Nas vossas caixas de comentarios repito sempre a mesma provocacao... Como fellow traveller considero que os heterodoxos tem que re-inventar a sua identidade. Nao porque sejam antigos como quer difamar o Ricardo Francisco, mas porque correm o risco de ficarem imoveis perante um mundo em mudanca.

A guerra nao e' de posicoes, e' de invencoes.

Ricardo G. Francisco disse...

Caro A. Cabral,

Como muitas outras artes e abordagens antigas, falamos de abordagens ultrapassadas. O dogmatismo e fuga à refutabilidade felizmente perdeu adeptos.

Se o princípio epistemológico da exigência de refutabilidade à partida deveria ser consensual é assustador, que perante as consequèncias desse princípio este (o princípio) seja recusado.

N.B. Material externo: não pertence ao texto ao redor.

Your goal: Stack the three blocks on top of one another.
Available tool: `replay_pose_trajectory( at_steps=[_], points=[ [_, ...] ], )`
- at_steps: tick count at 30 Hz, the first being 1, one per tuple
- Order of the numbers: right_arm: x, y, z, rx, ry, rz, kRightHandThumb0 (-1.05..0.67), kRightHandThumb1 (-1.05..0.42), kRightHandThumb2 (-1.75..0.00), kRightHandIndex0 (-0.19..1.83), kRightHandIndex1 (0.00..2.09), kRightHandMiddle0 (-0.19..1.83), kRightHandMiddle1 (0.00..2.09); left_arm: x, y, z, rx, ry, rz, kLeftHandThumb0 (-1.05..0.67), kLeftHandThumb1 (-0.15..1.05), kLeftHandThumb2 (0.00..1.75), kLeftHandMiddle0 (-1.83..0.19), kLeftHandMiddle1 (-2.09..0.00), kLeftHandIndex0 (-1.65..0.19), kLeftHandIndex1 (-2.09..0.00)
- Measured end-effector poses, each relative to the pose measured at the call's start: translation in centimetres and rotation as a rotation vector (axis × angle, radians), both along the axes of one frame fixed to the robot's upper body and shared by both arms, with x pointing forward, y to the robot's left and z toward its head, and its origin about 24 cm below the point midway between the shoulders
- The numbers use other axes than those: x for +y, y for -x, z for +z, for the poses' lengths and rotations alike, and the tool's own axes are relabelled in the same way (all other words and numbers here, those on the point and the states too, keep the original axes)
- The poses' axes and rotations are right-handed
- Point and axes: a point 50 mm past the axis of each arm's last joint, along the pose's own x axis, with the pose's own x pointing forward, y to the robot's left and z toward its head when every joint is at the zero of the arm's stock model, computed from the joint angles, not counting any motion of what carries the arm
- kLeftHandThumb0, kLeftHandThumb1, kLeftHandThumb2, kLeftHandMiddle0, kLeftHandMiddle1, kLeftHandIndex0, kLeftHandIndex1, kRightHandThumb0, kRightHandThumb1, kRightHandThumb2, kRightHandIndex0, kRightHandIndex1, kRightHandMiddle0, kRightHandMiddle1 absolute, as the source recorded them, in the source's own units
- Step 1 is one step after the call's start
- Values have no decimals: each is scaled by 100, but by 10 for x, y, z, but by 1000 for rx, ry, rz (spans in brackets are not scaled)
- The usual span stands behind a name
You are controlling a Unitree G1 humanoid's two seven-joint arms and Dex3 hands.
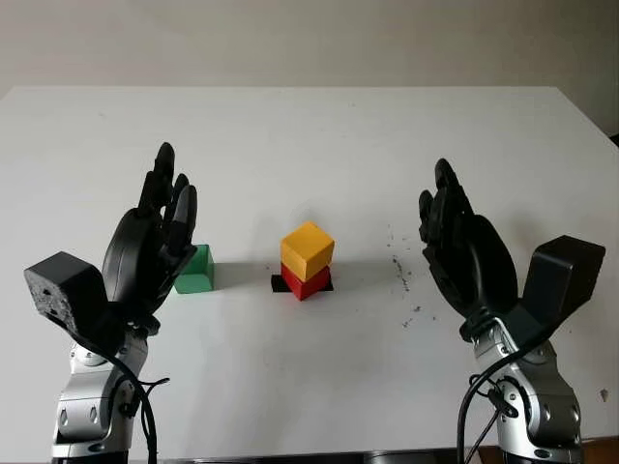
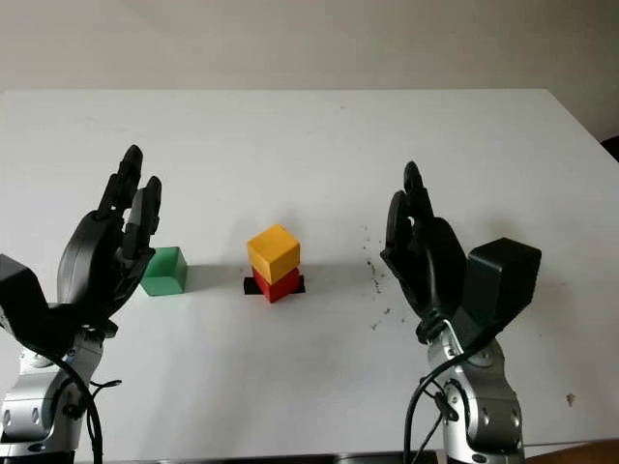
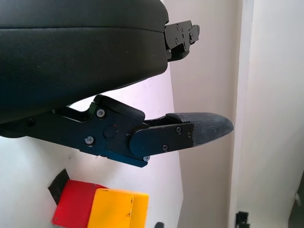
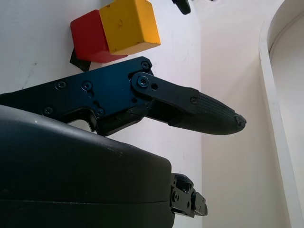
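A yellow block (image 1: 308, 249) sits on a red block (image 1: 307, 281), which stands on a small black mark in the middle of the white table (image 1: 309, 135). A green block (image 1: 196, 270) rests alone on the table to their left. My left hand (image 1: 160, 232) is open, raised just left of the green block and partly in front of it. My right hand (image 1: 455, 237) is open, raised well to the right of the stack. The yellow block (image 4: 129, 24) and red block (image 4: 89, 37) also appear in the right wrist view, past the fingers (image 4: 209, 114).
Small dark specks (image 1: 401, 275) mark the table between the stack and my right hand. The table's far edge meets a pale wall.
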Motion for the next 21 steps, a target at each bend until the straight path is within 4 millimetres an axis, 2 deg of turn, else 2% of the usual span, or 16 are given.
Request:
replay_pose_trajectory(
  at_steps=[2, 4, 7, 10, 15, 18, 21],
  points=[
    [1, 0, 0, 0, 1, 5, -77, -105, -78, -19, 0, -19, 0, 5, -2, 7, -16, -97, 16, -66, 105, 27, -1, -8, 0, -11],
    [1, 0, 0, 0, 3, 6, -77, -105, -78, -19, 0, -19, 0, 12, -4, 17, -47, -200, 42, -67, 105, 22, -9, -9, -5, -11],
    [1, 0, 0, 0, 6, 7, -77, -105, -78, -19, 0, -19, 0, 21, -7, 35, -127, -332, 63, -66, 104, 12, -38, -11, -25, -15],
    [1, 0, 0, 0, 8, 6, -77, -105, -77, -19, 0, -19, 0, 33, -10, 55, -188, -492, 55, -67, 105, 8, -45, -11, -45, -22],
    [-1, 0, 0, 1, 6, -21, -77, -105, -73, -19, 0, -19, 0, 53, -6, 83, -134, -956, 33, -75, 99, 5, -26, -2, -46, -13],
    [-1, 0, 0, 0, 4, -18, -76, -105, -74, -19, 0, -19, 0, 52, -5, 88, -80, -1150, 26, -86, 101, 6, -15, -1, -43, -8],
    [-1, -1, 1, -2, 5, -17, -77, -105, -75, -19, 0, -19, 0, 49, -3, 87, -59, -1306, 20, -93, 102, 6, -13, -3, -42, -6]
  ],
)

A separação entre os valores morais e a ciência é difícil mas deve ser valorizada, a bem da não intrumentalização da ciência. POr mais que doa aos movimentos "Pós autistas" que por aí andam.

L. Rodrigues disse...

A ciência sim, mas a economia ortodoxa, neo-clássica ou neo-liberal(como lhe queiram chamar) dificilmente se pode qualificar como ciência. Até eu que não sou economista sei isto.
Em ciência a teoria deve ser validada pelos factos e as observações e, fora dos modelos matemáticos, no mundo real pouco do que aquela "economia" defende resiste.

A. Cabral disse...

Caro Ricardo Francisco,

Vamos la ver quem e' "antiquado" e "ultrapassado"...

Apresenta a "refutabilidade" como principio da demarcacao da ciencia e nao-ciencia. Ora isto seria moderno se estivessemos nos anos 50. Hoje o argumento mais ouvido para as questoes da justificacao e': inference to the best explanation. Mas mais importante, o principio da demarcacao e as questoes da justificacao nao tem o peso que tinham. As grandes questoes da filosofia da ciencia actual sao a causalidade, a racionalidade, o realismo...

Ja que passa receita para os outors que a "separação entre os valores morais e a ciência é difícil mas deve ser valorizada" pergunto-lhe se o seu apego a este antiquarismo filosofico nao vem abracado ao apelo moral de um founding father do liberalismo: Karl Popper?